A complicating factor is that changing the structure on a live, replicated database would cause most every page load to 500 out. So the database has to be offlined and the code updated. That would likely entail on the order of the better part of a day. Obviously, shorter is better. On the other hand "The longest distance between two points is a short cut." We're aiming to do it right, the first time, and be done with it, rather than doing it quick-and-dirty, which usually ends up being not quick and quite dirty.

So, we ARE aware of the performance issues, are working towards a solution, and don't want to cause any more disruption than absolutely necessary.

We will give notice well in advance of taking any actions.


Original Submission

This discussion has been archived. No new comments can be posted.
Display Options Threshold/Breakthrough Mark All as Read Mark All as Unread
The Fine Print: The following comments are owned by whoever posted them.
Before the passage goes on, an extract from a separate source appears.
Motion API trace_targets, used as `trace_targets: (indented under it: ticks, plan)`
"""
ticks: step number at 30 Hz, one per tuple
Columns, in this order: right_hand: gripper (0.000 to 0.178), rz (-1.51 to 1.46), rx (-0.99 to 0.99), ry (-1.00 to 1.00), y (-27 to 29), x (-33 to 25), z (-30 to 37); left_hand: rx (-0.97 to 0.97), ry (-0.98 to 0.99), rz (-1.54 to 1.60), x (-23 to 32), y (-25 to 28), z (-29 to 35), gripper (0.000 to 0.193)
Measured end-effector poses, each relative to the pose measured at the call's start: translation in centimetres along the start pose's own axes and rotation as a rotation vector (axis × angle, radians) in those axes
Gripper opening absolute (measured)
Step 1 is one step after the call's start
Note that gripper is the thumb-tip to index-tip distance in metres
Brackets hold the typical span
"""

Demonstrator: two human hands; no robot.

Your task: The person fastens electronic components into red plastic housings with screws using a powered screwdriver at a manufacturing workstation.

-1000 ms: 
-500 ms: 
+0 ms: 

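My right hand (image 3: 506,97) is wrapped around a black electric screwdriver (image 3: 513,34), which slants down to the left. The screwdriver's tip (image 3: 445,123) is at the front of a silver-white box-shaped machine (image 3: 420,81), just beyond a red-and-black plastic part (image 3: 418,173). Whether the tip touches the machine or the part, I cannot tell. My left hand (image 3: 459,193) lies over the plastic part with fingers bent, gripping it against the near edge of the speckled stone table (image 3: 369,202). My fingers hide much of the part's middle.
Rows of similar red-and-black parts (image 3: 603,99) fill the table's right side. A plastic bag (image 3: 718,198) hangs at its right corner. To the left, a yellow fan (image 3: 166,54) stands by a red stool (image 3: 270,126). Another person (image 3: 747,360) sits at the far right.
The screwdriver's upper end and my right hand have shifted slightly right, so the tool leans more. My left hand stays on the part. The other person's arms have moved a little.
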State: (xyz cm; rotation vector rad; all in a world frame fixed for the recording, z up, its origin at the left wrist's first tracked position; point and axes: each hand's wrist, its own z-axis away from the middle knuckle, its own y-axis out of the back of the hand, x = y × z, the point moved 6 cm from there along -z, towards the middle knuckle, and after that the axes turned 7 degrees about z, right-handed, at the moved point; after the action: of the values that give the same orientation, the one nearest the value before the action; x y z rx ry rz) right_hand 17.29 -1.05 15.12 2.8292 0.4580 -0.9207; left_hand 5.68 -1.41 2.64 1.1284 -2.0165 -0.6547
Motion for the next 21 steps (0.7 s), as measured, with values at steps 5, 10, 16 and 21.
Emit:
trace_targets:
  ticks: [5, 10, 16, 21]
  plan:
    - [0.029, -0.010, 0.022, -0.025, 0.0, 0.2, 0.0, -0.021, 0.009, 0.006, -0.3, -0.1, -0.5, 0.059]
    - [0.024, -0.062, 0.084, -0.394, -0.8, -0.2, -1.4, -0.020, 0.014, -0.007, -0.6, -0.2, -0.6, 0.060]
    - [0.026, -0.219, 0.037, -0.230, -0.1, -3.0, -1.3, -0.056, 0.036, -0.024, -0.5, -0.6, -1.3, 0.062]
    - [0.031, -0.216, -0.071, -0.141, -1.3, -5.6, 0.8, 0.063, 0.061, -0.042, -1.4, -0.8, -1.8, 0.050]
We are not responsible for them in any way.
(1)
  • (Score: 1, Insightful) by Anonymous Coward on Wednesday October 10 2018, @03:55PM (14 children)

    by Anonymous Coward on Wednesday October 10 2018, @03:55PM (#746992)

    On-the-fly joins across multiple tables cause a performance hit which is exacerbated by the number of stories we have posted over the years (yes, it HAS been that long... YAY!). Further, stories which have been "archived" — allowing no further comments or moderation — are still sitting in the in-RAM DB and could be offloaded to disk for long-term access.

    If you are having performance problems from joins between tables in an in RAM database (assuming you do mean that all of the joined tables are in RAM) then that says your DB table structure design is very very wrong.

    So, yes, this would say you should do it right, take some downtime, and make a wholesale change to a proper DB table layout appropriate for the types of queries that get run for the site.

    • (Score: 3, Informative) by The Mighty Buzzard on Wednesday October 10 2018, @04:14PM (13 children)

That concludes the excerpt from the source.